Poucas vezes vi um concerto tão profundo, tão humano e tão impactante. Acho que posso comparar com o concerto de Ralf Ehlers no Simpósio Internacional de Música Nova 2012, e poucas outras coisas. Nem mesmo com os concertos do mestre Fabio Zanon consigo comparar Fabricio Mattos. Desde o instrumento que escolheu, passando pelo repertório antigo, a colaboração com os compositores, muito bem escolhidos, a performance, a expressividade volonística e musical, a comunicação com o público: em tudo Fabricio nos deu uma noite memorável.

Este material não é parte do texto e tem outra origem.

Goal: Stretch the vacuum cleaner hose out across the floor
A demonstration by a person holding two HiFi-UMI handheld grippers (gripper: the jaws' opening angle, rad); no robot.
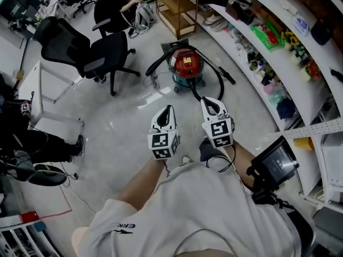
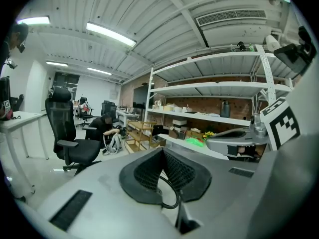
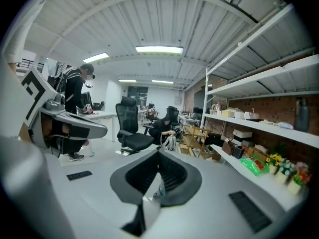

Voltando para compartilhar experiências

Além de toda a altíssima competência musical e artística, Fabricio demonstrou também excelência como ser humano. Abriu espaço em sua agenda de viagens pelo país, e separou um momento para ir à UNESPAR fazer uma palestra e concerto para os estudantes dos cursos de Música do Campus de Curitiba II – FAP.

Com isso, Fabricio completou um ciclo de volta às suas origens, trazendo um pouco de novas sementes que ele levou daqui para germinar pelo mundo. Fabricio começou a estudar música com seu pai, participou do Coral Curumim, e estudou na Escola de Música Paidéia. Fez a graduação na EMBAP (hoje Campus de Curitiba I da UNESPAR), onde estudou violão com Luiz Claudio Ribas Ferreira. Foi a Londres para fazer um mestrado na Royal Academy of Music e acabou ficando na Europa até agora. Estudou com Fabio Zanon e com outros grandes mestre do violão inglês como David Russel e Juliam Bream.

A experiência que compartilhou com nossos estudantes, certamente vai semear o interesse por explorar mundos artísticos e musicais muito maiores, como Fabricio demonstrou ser possível. Esperamos que ele volte mais vezes.